Would you retype every entry that follows without altering a word?

━━ RECORD SET ━━

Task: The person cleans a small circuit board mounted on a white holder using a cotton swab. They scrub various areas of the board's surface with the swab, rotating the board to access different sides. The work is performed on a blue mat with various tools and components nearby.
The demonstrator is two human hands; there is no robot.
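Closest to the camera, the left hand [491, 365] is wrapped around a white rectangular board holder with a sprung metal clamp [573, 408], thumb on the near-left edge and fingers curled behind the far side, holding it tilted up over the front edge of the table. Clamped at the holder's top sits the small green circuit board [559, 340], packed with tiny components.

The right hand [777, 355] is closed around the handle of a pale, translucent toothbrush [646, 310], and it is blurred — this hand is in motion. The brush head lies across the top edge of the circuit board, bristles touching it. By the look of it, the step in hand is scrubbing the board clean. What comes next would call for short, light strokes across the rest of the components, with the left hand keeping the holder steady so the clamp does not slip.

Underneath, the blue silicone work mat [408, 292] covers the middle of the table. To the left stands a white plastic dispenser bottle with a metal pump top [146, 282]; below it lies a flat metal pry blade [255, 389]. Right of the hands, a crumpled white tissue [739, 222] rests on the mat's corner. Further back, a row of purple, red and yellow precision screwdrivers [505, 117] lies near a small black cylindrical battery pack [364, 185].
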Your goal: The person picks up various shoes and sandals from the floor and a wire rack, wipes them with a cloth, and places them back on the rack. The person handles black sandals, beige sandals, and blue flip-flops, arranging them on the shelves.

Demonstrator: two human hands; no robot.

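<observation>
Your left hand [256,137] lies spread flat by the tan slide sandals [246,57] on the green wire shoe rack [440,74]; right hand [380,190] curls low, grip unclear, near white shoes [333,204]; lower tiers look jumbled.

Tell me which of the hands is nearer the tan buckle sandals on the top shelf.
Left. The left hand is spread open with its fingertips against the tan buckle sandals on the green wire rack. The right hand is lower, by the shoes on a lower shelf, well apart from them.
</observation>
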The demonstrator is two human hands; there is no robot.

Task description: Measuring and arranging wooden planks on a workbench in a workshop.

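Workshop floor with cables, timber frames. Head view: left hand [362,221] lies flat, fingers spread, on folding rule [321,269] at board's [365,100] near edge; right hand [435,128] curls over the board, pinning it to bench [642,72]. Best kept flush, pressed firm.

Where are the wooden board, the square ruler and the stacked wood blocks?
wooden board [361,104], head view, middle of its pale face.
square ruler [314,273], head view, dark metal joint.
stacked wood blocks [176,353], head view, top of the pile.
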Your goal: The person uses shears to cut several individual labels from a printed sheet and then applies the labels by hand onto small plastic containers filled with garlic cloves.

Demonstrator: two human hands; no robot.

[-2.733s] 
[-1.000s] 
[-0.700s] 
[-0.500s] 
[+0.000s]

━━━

SOLVED EXERCISE.
Task: The person cleans a small circuit board mounted on a white holder using a cotton swab. They scrub various areas of the board's surface with the swab, rotating the board to access different sides. The work is performed on a blue mat with various tools and components nearby.
The demonstrator is two human hands; there is no robot.
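Closest to the camera, the left hand [491, 365] is wrapped around a white rectangular board holder with a sprung metal clamp [573, 408], thumb on the near-left edge and fingers curled behind the far side, holding it tilted up over the front edge of the table. Clamped at the holder's top sits the small green circuit board [559, 340], packed with tiny components.

The right hand [777, 355] is closed around the handle of a pale, translucent toothbrush [646, 310], and it is blurred — this hand is in motion. The brush head lies across the top edge of the circuit board, bristles touching it. By the look of it, the step in hand is scrubbing the board clean. What comes next would call for short, light strokes across the rest of the components, with the left hand keeping the holder steady so the clamp does not slip.

Underneath, the blue silicone work mat [408, 292] covers the middle of the table. To the left stands a white plastic dispenser bottle with a metal pump top [146, 282]; below it lies a flat metal pry blade [255, 389]. Right of the hands, a crumpled white tissue [739, 222] rests on the mat's corner. Further back, a row of purple, red and yellow precision screwdrivers [505, 117] lies near a small black cylindrical battery pack [364, 185].
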Your goal: The person picks up various shoes and sandals from the floor and a wire rack, wipes them with a cloth, and places them back on the rack. The person handles black sandals, beige sandals, and blue flip-flops, arranging them on the shelves.

Demonstrator: two human hands; no robot.

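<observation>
Your left hand [256,137] lies spread flat by the tan slide sandals [246,57] on the green wire shoe rack [440,74]; right hand [380,190] curls low, grip unclear, near white shoes [333,204]; lower tiers look jumbled.

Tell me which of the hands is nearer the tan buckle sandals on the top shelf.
Left. The left hand is spread open with its fingertips against the tan buckle sandals on the green wire rack. The right hand is lower, by the shoes on a lower shelf, well apart from them.
</observation>
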The demonstrator is two human hands; there is no robot.

Task description: Measuring and arranging wooden planks on a workbench in a workshop.

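Workshop floor with cables, timber frames. Head view: left hand [362,221] lies flat, fingers spread, on folding rule [321,269] at board's [365,100] near edge; right hand [435,128] curls over the board, pinning it to bench [642,72]. Best kept flush, pressed firm.

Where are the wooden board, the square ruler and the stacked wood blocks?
wooden board [361,104], head view, middle of its pale face.
square ruler [314,273], head view, dark metal joint.
stacked wood blocks [176,353], head view, top of the pile.
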Your goal: The person uses shears to cut several individual labels from a printed sheet and then applies the labels by hand onto small plastic containers filled with garlic cloves.

Demonstrator: two human hands; no robot.

[-2.733s] 
[-1.000s] 
[-0.700s] 
[-0.500s] 
[+0.000s]

That's the answer, with nothing more to add.